Reviewed by Paola Filippucci (Department of Social Anthropology, University of Cambridge)
Published on H-Environment (August, 2005)
Hanging from a Thread: Marginality and Identity in an Island of Lace-Makers
The tiny island of Burano, in the northern reaches of the Venetian lagoon, has long been economically, politically, and socially marginal in relation to the city of Venice, of which it has been a dependency since the thirteenth century. At the same time, at least since the sixteenth century, Burano has found worldwide fame for the exceptional and unique quality and beauty of its lace, made by the island's women. This rather special place is the focus of Lidia Sciama's A Venetian Island, an anthropological study of Burano based on ethnographic fieldwork conducted in the 1980s as well as on historical sources and local memory. The aim of the book is to document islanders' perception of their own community in relation to Venice and the world beyond, and also in relation to its past. More broadly the local setting of the island is for Sciama a vantage point for analyzing relations between center and periphery in the Venetian lagoon. The city of Venice and its lagoon form a unique configuration with a unique history, that now has unique problems of "conservation and change" both environmental and cultural (p. xvii). Much has been written about Burano, but this book is significant in being perhaps the first English-language account (and certainly the first anthropological account in English) of the views and perceptions of some of those who inhabit it.

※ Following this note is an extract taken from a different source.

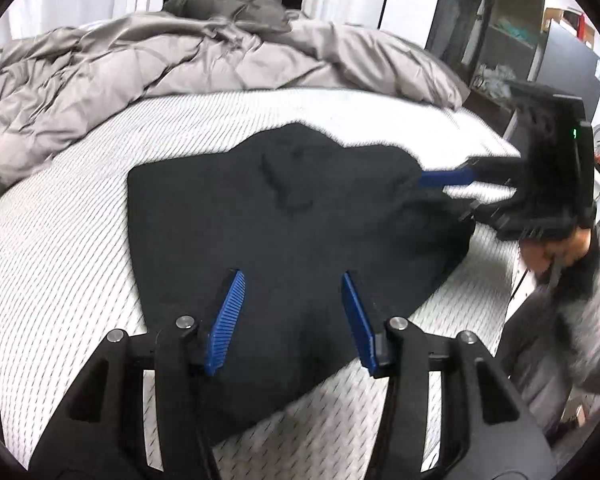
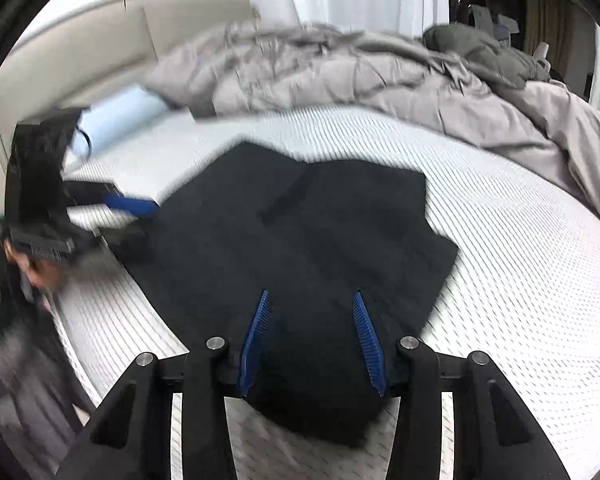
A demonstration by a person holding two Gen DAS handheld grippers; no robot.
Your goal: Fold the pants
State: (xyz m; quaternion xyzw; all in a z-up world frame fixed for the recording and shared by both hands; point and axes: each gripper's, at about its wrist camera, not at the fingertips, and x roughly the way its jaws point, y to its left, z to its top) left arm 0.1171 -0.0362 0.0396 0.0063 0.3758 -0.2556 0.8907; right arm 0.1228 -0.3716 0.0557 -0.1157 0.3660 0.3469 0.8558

The book offers a comprehensive view of island life, with chapters devoted to local history, social structure, kinship, religion, and politics. These form the context for the discussion of lace-making that, in my view, is the most compelling part of the book. This shows how this humble (though exceptionally skilled) craft, carried out by poor girls and women in their modest houses, in fact mediated the island's relations with Venice and the outside world; the islanders with the Catholic Church and the dominant classes in Venetian society; and the genders within the island and in the wider society. So too, the decline of lace-making in the twentieth century is convincingly related to changing relations of the island with the wider world and of women with the wider society. This discussion of lace-making will interest students of gender, material culture, and heritage. More broadly, along with anthropologists, the book will interest geographers and Italianists. In spite of its sub-title, the book has less to offer to those interested in environment and landscape, themes that underlie the whole account but are not discussed in any sustained way.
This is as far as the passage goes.